Werte sind doppelt so hoch wie erlaubt. Grund dafür ist die intensive Landwirtschaft, sagt der Verein VSR-Gewässerschutz.

Harald Gützlow und Milan Toups entnehmen eine Wasserprobe.
© VSR

Der Verein VSR-Gewässerschutz beklagt die hohe Nitratbelastung der Lippe.

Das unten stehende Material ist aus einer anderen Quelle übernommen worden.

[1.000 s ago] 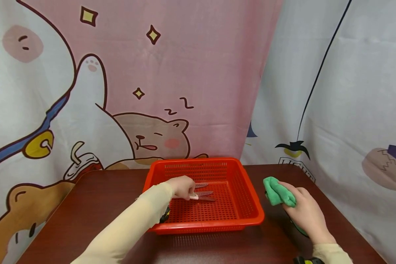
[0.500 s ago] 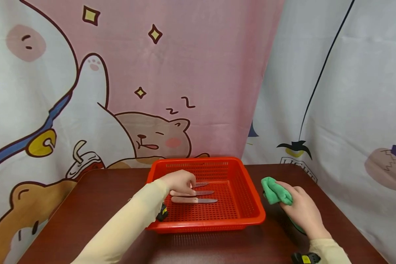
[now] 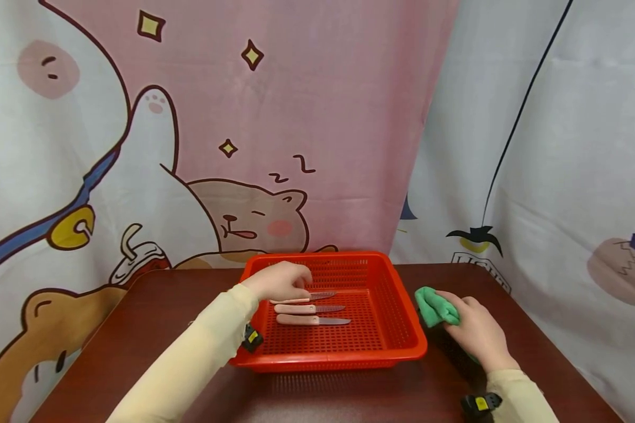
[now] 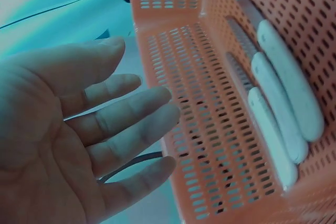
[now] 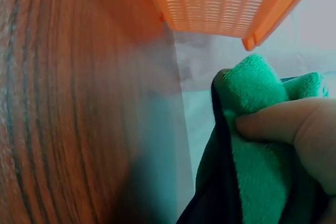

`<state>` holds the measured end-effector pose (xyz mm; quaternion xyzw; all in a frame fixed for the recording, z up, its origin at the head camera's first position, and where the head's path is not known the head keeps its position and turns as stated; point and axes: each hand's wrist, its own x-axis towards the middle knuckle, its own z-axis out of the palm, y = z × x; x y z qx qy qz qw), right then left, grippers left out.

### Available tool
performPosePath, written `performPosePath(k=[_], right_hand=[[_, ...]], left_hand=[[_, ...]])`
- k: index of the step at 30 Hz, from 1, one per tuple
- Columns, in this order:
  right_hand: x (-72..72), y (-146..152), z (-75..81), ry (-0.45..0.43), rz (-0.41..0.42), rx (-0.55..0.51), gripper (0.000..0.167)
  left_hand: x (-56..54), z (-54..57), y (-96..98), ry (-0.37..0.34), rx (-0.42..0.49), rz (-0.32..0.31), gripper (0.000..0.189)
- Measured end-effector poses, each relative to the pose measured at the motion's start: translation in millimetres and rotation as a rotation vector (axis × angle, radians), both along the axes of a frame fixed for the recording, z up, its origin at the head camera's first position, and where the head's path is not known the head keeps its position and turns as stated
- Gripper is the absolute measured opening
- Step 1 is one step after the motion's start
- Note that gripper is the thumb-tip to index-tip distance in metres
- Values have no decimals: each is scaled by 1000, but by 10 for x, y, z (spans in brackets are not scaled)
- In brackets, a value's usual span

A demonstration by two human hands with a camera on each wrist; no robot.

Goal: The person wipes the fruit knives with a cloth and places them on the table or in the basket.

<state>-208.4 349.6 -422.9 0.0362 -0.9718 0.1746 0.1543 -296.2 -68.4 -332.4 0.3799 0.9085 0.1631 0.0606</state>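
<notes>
Three knives with pale handles lie side by side in a red plastic basket (image 3: 349, 356), blades pointing right in the head view: a near knife (image 3: 298, 320), a middle knife (image 3: 296, 308) and a far knife (image 4: 272, 135). Over the far knife's handle hovers my left hand (image 3: 280, 281). In the left wrist view its fingers are spread and loosely bent, with nothing in them. Right of the basket, my right hand (image 3: 476, 329) grips a folded green cloth (image 3: 436, 306) between thumb and fingers. A dark edging shows along the cloth (image 5: 257, 177) in the right wrist view.
The basket's perforated walls rise around the knives. It stands on a dark reddish-brown table (image 3: 180, 305). Behind the table hangs a curtain (image 3: 344, 117) with cartoon animals. Each wrist wears a black strap with a yellow mark.
My left hand has let go of the knives, first the near one, and moved up and back over the far one. My right hand has shifted slightly left with the cloth.
</notes>
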Motion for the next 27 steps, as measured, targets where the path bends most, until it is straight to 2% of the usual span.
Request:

Das liege an der intensiven Landwirtschaft im Einzugsgebiet, so der VSR nach der Auswertung der Messungen vom Februar 2018. Nach den Vorgaben der Länderarbeitsgemeinschaft Wasser dürfe das Lippewasser für einen guten Zustand höchstens 11 Milligramm Nitrat pro Liter aufweisen. Die Messungen hätten jedoch an der gesamten Lippe und an den Mündungen der Nebenbäche mehr als den doppelten Wert ergeben, so der VSR-Gewässerschutz. In Hamm hat der Verein 28,8 Milligramm Nitrat pro Liter ab dem Ahse-Zufluss gemessen. Es müsse in der Landwirtschaft dringend gehandelt werden, die derzeitige Düngeverordnung reiche nicht aus, um die Nitratbelastung in der Lippe und den Nebenflüssen so weit zu senken, dass ein guter Zustand erreicht werde.